> Exercise
Your answer should show every line of the material below that includes "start".

··········

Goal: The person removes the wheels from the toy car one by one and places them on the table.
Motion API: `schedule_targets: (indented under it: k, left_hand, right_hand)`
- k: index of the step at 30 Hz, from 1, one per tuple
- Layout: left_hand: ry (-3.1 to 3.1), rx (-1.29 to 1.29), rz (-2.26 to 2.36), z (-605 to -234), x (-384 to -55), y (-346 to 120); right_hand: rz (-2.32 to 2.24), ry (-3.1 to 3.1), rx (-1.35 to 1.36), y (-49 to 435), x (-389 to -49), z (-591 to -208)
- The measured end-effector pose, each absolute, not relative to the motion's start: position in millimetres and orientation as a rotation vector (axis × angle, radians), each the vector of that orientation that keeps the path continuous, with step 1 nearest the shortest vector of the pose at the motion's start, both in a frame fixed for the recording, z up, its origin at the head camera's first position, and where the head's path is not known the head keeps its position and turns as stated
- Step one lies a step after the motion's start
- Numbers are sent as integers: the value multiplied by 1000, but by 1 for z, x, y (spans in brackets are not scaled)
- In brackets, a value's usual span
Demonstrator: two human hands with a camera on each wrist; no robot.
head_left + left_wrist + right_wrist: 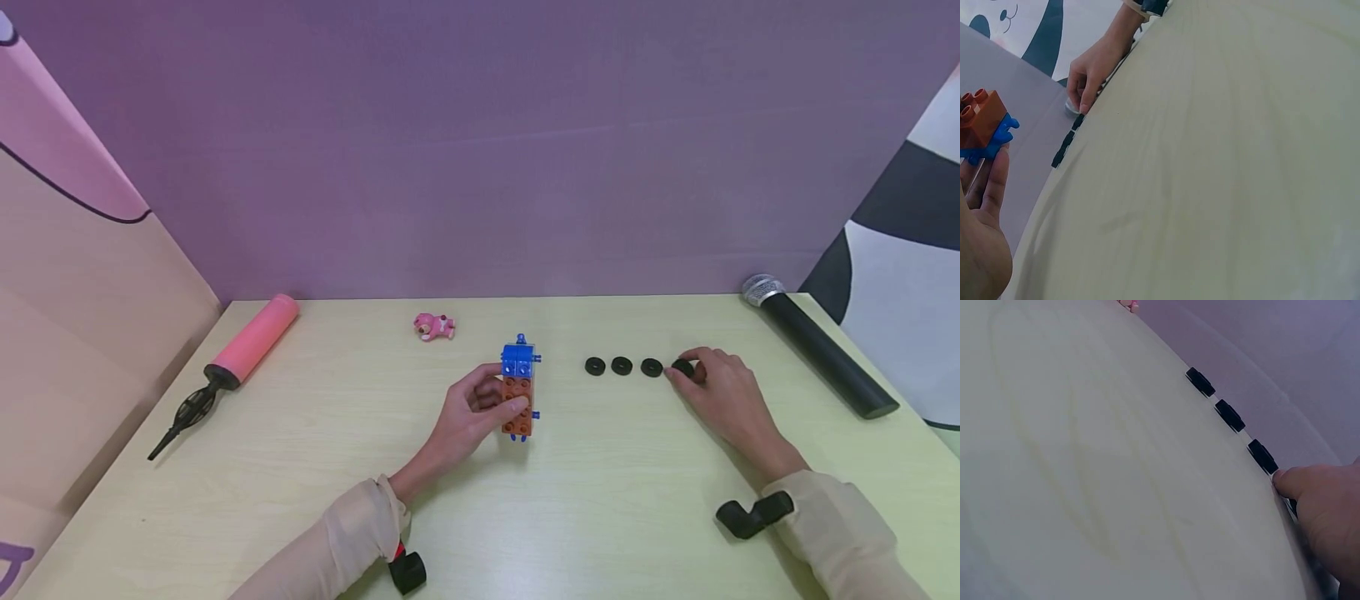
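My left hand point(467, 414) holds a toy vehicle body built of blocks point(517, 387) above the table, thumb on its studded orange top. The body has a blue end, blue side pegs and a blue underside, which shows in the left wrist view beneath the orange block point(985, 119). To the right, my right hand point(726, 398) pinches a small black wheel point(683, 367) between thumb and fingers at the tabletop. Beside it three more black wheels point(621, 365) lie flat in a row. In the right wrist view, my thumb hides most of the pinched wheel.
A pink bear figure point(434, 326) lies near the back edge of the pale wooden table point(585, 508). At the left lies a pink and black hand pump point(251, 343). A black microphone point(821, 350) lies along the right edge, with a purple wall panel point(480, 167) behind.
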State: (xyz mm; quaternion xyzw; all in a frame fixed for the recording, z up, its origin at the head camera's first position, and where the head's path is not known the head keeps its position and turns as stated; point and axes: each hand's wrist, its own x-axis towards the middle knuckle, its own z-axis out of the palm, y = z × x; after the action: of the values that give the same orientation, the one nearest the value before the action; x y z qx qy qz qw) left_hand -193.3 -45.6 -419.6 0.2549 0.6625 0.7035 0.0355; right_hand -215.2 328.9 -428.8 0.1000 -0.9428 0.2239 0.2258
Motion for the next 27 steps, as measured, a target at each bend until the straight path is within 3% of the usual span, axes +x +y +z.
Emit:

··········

> Answer to the problem
- The measured end-effector pose, each absolute, not relative to the motion's start: position in millimetres and orientation as a rotation vector (axis × angle, radians), each the vector of that orientation that keeps the path continuous, with step 1 nearest the shortest vector of the pose at the motion's start, both in a frame fixed for the recording, z up, its origin at the head camera's first position, and where the head's path is not known the head keeps its position and turns as stated
- Step one lies a step after the motion's start

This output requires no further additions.